▶ Your objective
From the line that contains "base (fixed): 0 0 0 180" through the line that contains "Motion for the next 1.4", output every line of the listing below exactly and leave out all the rest.

————————

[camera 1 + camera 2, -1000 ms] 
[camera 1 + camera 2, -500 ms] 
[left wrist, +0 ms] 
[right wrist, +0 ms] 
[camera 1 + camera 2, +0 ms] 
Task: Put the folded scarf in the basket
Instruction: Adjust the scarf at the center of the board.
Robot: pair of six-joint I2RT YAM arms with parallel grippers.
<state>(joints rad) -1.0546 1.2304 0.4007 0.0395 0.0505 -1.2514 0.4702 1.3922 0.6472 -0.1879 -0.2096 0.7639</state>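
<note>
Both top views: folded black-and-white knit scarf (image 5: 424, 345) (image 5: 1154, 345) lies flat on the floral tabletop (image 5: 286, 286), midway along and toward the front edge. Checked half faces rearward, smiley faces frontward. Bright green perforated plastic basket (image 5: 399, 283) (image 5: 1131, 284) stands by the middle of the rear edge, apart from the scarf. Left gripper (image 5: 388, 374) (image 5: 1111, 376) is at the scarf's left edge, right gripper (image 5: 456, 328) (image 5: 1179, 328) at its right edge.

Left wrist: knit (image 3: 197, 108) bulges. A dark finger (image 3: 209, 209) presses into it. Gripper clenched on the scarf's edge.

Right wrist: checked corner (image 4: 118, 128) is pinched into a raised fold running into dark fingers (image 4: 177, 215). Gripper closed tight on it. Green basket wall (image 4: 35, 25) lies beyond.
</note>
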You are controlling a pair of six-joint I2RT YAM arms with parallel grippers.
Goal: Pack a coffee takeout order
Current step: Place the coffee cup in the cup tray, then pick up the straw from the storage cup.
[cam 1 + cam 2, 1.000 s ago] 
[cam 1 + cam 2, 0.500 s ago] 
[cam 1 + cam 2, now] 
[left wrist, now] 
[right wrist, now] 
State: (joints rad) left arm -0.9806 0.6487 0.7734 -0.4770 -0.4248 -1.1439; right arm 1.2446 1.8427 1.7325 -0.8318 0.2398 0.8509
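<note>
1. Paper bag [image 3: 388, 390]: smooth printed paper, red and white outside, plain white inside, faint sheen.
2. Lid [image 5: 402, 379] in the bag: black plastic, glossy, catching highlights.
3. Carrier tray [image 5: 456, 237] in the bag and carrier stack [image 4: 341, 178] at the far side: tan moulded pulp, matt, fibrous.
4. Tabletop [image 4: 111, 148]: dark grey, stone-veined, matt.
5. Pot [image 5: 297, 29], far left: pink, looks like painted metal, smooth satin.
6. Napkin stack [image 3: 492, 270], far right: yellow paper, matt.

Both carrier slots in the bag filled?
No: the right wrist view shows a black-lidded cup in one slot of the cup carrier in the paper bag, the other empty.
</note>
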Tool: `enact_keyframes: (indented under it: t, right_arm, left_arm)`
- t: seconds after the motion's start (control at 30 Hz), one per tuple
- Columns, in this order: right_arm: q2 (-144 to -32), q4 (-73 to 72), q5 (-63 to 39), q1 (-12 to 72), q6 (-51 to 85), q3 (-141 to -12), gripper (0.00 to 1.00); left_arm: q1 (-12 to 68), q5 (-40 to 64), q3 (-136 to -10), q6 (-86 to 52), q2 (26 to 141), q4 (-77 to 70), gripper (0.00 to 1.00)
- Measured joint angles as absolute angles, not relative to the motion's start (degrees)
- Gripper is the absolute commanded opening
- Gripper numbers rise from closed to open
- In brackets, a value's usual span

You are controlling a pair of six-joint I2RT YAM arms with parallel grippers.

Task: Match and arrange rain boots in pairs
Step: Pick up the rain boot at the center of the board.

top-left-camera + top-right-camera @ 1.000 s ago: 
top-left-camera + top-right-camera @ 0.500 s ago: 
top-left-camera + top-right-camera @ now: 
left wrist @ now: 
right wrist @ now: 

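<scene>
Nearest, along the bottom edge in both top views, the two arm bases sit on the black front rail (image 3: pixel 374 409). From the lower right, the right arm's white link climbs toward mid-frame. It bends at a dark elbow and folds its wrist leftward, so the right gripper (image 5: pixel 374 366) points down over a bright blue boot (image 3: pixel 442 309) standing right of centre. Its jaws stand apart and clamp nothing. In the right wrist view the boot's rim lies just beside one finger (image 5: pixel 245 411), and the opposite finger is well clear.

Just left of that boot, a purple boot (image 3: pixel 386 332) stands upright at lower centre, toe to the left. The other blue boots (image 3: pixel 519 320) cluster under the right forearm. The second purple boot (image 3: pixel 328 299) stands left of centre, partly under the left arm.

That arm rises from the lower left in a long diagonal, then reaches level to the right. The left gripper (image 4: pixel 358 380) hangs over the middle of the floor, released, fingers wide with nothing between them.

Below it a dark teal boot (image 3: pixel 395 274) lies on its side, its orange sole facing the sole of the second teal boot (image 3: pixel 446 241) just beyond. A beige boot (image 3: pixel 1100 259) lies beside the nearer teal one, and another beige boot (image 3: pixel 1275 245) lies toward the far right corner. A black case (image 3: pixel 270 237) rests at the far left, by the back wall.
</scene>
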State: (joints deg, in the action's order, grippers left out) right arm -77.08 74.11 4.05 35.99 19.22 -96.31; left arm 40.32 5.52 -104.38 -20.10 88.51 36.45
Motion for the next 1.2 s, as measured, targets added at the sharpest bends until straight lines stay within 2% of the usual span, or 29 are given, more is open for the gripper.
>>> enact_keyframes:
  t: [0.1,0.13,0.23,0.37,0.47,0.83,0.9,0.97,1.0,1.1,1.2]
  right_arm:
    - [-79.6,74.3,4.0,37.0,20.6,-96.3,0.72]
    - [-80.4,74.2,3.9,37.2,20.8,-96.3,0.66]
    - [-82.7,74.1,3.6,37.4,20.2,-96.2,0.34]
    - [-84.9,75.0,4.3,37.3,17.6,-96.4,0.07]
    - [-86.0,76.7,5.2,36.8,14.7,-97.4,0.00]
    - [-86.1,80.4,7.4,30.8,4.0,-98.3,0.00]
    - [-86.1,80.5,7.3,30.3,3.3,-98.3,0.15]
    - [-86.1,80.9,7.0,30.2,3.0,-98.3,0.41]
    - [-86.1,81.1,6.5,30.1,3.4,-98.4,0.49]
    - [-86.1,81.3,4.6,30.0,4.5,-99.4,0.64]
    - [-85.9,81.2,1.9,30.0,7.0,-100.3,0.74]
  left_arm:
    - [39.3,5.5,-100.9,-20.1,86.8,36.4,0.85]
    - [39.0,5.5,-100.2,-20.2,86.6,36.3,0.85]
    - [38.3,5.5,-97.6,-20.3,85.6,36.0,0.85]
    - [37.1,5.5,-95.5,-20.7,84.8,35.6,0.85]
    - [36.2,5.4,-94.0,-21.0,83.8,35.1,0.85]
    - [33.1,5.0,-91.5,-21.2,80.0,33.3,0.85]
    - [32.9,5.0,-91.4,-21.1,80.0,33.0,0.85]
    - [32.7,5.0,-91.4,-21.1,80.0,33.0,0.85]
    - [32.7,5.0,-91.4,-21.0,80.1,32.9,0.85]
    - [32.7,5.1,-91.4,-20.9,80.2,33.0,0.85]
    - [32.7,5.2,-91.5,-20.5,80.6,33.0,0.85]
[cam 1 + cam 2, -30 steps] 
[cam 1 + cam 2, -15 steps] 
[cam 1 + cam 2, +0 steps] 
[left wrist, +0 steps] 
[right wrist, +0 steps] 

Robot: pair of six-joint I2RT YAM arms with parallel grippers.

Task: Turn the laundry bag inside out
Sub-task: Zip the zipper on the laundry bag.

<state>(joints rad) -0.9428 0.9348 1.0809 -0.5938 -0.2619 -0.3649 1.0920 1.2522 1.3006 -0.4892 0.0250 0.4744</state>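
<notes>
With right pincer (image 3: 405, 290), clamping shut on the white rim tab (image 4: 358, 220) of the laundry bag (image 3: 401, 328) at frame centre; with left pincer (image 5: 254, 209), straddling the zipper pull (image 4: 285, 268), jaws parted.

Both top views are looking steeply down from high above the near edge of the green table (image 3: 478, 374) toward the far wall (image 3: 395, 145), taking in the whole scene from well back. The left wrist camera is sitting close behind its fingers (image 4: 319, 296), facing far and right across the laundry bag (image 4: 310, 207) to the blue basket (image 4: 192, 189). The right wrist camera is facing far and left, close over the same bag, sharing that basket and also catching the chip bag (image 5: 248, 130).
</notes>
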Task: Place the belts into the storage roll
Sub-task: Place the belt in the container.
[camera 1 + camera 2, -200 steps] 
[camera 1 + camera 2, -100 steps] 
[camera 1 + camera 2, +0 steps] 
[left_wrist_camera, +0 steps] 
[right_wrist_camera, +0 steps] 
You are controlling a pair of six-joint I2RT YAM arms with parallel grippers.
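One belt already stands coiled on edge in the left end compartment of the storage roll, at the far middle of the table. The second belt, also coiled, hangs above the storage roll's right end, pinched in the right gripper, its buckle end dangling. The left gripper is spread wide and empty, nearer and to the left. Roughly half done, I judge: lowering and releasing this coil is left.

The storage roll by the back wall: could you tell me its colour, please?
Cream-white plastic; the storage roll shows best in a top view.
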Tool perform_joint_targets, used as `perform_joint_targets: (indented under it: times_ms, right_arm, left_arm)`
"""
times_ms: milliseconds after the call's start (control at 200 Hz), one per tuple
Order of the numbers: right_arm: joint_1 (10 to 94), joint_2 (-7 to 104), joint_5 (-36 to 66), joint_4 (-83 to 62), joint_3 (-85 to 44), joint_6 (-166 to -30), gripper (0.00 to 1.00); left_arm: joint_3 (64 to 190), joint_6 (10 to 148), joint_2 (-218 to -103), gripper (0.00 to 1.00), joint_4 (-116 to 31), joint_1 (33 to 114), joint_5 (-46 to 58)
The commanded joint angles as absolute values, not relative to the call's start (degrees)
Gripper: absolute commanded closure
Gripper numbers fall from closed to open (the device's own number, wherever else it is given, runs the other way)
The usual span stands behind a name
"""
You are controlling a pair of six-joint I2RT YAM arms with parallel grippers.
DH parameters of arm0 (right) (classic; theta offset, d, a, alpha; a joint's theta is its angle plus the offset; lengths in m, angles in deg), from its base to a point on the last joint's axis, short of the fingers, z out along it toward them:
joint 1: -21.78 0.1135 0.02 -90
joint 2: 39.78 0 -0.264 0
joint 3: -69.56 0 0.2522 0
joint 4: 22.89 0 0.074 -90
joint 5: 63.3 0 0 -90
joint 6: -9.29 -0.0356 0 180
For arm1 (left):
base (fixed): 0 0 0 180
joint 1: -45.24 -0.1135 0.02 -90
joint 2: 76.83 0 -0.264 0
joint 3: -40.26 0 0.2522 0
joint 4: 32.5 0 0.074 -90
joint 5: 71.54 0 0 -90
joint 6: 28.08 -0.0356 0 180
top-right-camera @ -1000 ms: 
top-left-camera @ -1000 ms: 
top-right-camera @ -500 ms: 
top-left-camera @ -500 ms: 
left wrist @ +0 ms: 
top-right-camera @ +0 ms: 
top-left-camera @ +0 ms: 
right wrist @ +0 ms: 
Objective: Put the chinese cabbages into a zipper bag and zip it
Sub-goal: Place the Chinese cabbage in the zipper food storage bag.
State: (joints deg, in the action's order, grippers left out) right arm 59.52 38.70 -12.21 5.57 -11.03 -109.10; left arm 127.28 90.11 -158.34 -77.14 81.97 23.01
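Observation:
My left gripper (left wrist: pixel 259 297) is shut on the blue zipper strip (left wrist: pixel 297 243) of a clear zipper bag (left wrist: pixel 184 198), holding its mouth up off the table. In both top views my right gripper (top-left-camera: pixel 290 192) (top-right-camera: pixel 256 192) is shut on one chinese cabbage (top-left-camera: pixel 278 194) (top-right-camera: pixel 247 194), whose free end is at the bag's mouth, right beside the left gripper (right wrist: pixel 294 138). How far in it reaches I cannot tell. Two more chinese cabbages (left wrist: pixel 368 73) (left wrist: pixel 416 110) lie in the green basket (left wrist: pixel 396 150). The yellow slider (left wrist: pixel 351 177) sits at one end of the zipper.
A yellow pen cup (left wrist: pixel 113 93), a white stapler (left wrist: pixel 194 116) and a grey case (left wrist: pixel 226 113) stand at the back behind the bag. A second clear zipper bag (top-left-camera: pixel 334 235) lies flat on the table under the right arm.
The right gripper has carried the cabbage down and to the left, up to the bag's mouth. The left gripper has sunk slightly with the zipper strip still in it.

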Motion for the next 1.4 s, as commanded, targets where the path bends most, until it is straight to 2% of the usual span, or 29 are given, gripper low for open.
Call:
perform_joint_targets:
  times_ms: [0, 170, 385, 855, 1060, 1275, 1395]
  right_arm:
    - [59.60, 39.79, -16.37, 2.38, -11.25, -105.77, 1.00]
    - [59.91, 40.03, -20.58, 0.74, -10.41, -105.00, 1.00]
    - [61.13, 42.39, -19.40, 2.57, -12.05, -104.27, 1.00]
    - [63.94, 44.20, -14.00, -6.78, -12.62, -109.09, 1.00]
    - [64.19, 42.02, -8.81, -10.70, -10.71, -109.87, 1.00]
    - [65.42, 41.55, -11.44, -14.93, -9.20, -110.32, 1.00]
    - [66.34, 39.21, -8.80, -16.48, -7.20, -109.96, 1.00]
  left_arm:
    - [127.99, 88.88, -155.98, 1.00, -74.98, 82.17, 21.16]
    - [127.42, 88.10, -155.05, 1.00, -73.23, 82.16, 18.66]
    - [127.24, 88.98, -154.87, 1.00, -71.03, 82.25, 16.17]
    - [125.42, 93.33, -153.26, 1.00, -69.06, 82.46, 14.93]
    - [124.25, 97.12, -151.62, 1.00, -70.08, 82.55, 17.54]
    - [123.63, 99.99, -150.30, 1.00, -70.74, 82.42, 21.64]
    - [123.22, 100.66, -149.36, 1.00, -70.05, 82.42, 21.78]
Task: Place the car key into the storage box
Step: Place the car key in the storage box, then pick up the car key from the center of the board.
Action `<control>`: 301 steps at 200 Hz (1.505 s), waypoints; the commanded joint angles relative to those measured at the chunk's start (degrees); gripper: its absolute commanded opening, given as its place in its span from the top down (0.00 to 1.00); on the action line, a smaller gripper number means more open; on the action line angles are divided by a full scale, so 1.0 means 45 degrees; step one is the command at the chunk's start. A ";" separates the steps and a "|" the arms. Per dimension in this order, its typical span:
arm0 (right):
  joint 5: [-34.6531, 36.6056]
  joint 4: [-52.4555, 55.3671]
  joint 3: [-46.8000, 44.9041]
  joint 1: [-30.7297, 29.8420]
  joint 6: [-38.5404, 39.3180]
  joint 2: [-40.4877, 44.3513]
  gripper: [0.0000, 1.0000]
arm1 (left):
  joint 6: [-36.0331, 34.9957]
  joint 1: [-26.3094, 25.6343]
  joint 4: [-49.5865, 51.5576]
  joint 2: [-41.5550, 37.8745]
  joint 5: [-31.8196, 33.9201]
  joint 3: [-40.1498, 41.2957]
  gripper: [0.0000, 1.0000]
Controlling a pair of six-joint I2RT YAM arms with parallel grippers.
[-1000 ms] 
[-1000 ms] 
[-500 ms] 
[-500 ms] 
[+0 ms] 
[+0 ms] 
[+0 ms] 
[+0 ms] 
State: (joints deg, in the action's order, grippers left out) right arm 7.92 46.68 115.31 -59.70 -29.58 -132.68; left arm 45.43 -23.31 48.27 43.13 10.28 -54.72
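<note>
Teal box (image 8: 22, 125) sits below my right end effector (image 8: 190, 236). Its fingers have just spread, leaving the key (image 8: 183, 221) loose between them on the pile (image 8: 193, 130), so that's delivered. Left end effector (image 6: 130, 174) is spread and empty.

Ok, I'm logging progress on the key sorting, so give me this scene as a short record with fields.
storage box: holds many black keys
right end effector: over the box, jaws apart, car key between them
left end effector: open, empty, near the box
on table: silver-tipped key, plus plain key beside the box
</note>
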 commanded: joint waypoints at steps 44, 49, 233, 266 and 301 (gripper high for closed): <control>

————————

▶ Answer box
base (fixed): 0 0 0 180
joint 1: -45.24 -0.1135 0.02 -90
joint 2: 76.83 0 -0.264 0
joint 3: -40.26 0 0.2522 0
joint 4: 32.5 0 0.074 -90
joint 5: 71.54 0 0 -90
joint 6: 28.08 -0.0356 0 180
top-right-camera @ -1000 ms: 
top-left-camera @ -1000 ms: 
top-right-camera @ -500 ms: 
top-left-camera @ -500 ms: 
left wrist @ +0 ms: 
top-right-camera @ +0 ms: 
top-left-camera @ +0 ms: 
right wrist @ +0 ms: 
Objective: Put the chinese cabbages into a zipper bag and zip it
Sub-goal: Place the Chinese cabbage in the zipper food storage bag.
State: (joints deg, in the action's order, grippers left out) right arm 59.52 38.70 -12.21 5.57 -11.03 -109.10; left arm 127.28 90.11 -158.34 -77.14 81.97 23.01
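Observation:
My left gripper (left wrist: pixel 259 297) is shut on the blue zipper strip (left wrist: pixel 297 243) of a clear zipper bag (left wrist: pixel 184 198), holding its mouth up off the table. In both top views my right gripper (top-left-camera: pixel 290 192) (top-right-camera: pixel 256 192) is shut on one chinese cabbage (top-left-camera: pixel 278 194) (top-right-camera: pixel 247 194), whose free end is at the bag's mouth, right beside the left gripper (right wrist: pixel 294 138). How far in it reaches I cannot tell. Two more chinese cabbages (left wrist: pixel 368 73) (left wrist: pixel 416 110) lie in the green basket (left wrist: pixel 396 150). The yellow slider (left wrist: pixel 351 177) sits at one end of the zipper.
A yellow pen cup (left wrist: pixel 113 93), a white stapler (left wrist: pixel 194 116) and a grey case (left wrist: pixel 226 113) stand at the back behind the bag. A second clear zipper bag (top-left-camera: pixel 334 235) lies flat on the table under the right arm.
The right gripper has carried the cabbage down and to the left, up to the bag's mouth. The left gripper has sunk slightly with the zipper strip still in it.
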
Motion for the next 1.4 s, as commanded, targets where the path bends most, until it is straight to 2% of the usual span, or 29 are given, gripper low for open.

There is nothing more to the exercise.